What is expected: Word for word and without images, reproduce the listing that follows.

Collected material:
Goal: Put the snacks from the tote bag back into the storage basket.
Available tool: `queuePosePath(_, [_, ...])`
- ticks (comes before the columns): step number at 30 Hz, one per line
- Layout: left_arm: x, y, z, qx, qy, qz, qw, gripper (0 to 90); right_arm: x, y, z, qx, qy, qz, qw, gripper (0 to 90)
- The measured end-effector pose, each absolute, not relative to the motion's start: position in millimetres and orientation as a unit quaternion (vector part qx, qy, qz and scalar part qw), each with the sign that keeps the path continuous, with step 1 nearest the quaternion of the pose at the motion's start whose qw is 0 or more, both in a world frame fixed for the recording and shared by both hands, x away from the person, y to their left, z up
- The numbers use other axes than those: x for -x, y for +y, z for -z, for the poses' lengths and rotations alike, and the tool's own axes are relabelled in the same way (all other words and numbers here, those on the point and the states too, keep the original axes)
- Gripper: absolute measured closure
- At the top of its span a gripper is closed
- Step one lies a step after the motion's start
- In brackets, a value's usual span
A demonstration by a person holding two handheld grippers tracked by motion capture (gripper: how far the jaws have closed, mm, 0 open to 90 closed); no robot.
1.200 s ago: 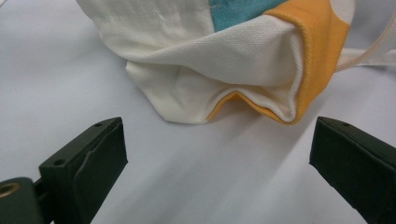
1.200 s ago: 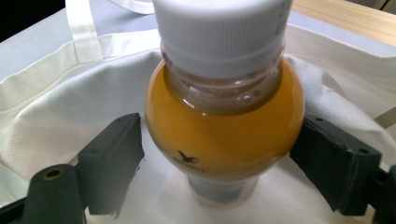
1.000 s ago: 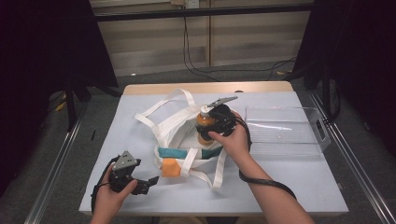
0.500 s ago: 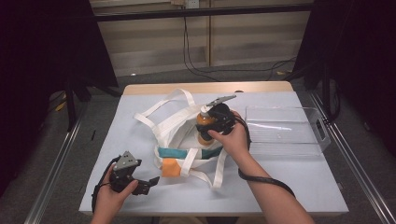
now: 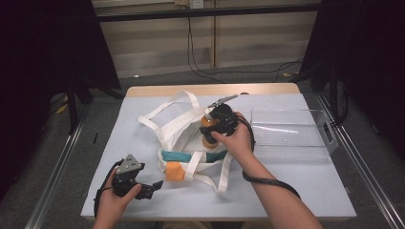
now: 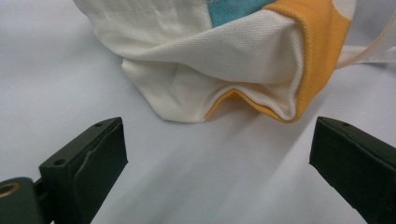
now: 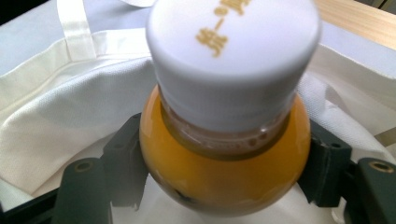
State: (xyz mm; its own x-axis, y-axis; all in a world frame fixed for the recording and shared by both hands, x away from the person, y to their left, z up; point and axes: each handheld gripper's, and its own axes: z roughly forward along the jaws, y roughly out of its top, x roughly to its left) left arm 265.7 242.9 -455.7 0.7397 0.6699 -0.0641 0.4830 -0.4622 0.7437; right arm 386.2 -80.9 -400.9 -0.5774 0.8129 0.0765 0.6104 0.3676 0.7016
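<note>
From the high view, your right gripper (image 5: pixel 216 125) sits over the white tote bag (image 5: pixel 179 129) at mid-table, and its jaws have just been closing on the orange juice bottle (image 5: pixel 208 122). The bottle stands on the bag's mouth, long axis roughly upright. To its right lies a clear plastic tray (image 5: pixel 291 150), near but apart; the table (image 5: pixel 305 191) is bare around your forearm. Your left gripper (image 5: pixel 143 187) rests near the front left edge, just beside the bag's orange corner.

In the left gripper view, your jaws stand wide with nothing between them; the bag's folded orange-trimmed corner (image 6: pixel 280 70) lies ahead, apart from both fingers (image 6: pixel 93 158).

In the right gripper view, the bottle (image 7: pixel 224 163) points its white cap (image 7: pixel 233 60) toward the camera, and both fingers (image 7: pixel 123 156) press its round shoulder from either side, bag cloth all around.
</note>
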Motion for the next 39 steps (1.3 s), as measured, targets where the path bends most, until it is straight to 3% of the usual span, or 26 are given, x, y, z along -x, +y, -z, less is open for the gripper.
queuePosePath(39, [-267,242,455,-0.845,0.340,-0.121,0.394,3.7,-397,-96,370,-0.462,0.859,-0.212,0.061,30.6])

Solution for this task:
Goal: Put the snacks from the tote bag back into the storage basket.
Available tool: `queuePosePath(_, [_, ...])`
- ticks (comes before the columns): step number at 30 Hz, one per line
- Layout: left_arm: x, y, z, qx, qy, qz, qw, gripper (0 to 90); right_arm: x, y, z, qx, qy, qz, qw, gripper (0 to 90)
- The measured end-effector pose, each absolute, not relative to the motion's start: position in millimetres and orientation as a unit quaternion (vector part qx, qy, qz and scalar part qw), each with the sign that keeps the path continuous, with step 1 nearest the quaternion of the pose at the motion's start whose qw is 0 or more, both in a world frame fixed for the recording and shared by both hands, x away from the person, y to their left, z up
- The numbers use other axes than those: x for -x, y for +y, z for -z, for the poses' lengths and rotations alike, and the tool's own axes are relabelled in the same way (all other words and numbers here, those on the point and the states too, keep the original axes)
- Gripper: absolute measured closure
- At the top of its span a gripper is closed
- Step one lies a step after the motion's start
- In brackets, a value's usual span
A demonstration by a person holding two handheld grippers tracked by motion capture (gripper: how far the jaws have closed, mm, 0 open to 90 closed); no robot.
1.200 s ago: 
1.200 s ago: 
1.000 s ago: 
0.500 s ago: 
now: 
now: 
now: 
State: (xyz mm; its own x-axis, y-axis; all in a world frame fixed for the recording and shared by both hands, x away from the person, y to their left, z up; point and axes: each handheld gripper's, and its own axes: z roughly forward along the jaws, y roughly out of its top, x roughly to its left) left arm 265.7 242.9 -455.7 0.7397 0.6699 -0.0641 0.4830 -0.4622 0.7437; right arm 386.2 -80.9 -400.9 -0.5774 0.8129 0.0765 0.6104 0.3676 0.7016
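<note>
From the high view, your right gripper (image 5: pixel 216 125) sits over the white tote bag (image 5: pixel 179 129) at mid-table, and its jaws have just been closing on the orange juice bottle (image 5: pixel 208 122). The bottle stands on the bag's mouth, long axis roughly upright. To its right lies a clear plastic tray (image 5: pixel 291 150), near but apart; the table (image 5: pixel 305 191) is bare around your forearm. Your left gripper (image 5: pixel 143 187) rests near the front left edge, just beside the bag's orange corner.

In the left gripper view, your jaws stand wide with nothing between them; the bag's folded orange-trimmed corner (image 6: pixel 280 70) lies ahead, apart from both fingers (image 6: pixel 93 158).

In the right gripper view, the bottle (image 7: pixel 224 163) points its white cap (image 7: pixel 233 60) toward the camera, and both fingers (image 7: pixel 123 156) press its round shoulder from either side, bag cloth all around.
</note>
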Motion for the next 39 steps (1.3 s), as measured, targets where the path bends most, until it is straight to 3% of the usual span, or 26 are given, x, y, z along -x, +y, -z, less is open for the gripper.
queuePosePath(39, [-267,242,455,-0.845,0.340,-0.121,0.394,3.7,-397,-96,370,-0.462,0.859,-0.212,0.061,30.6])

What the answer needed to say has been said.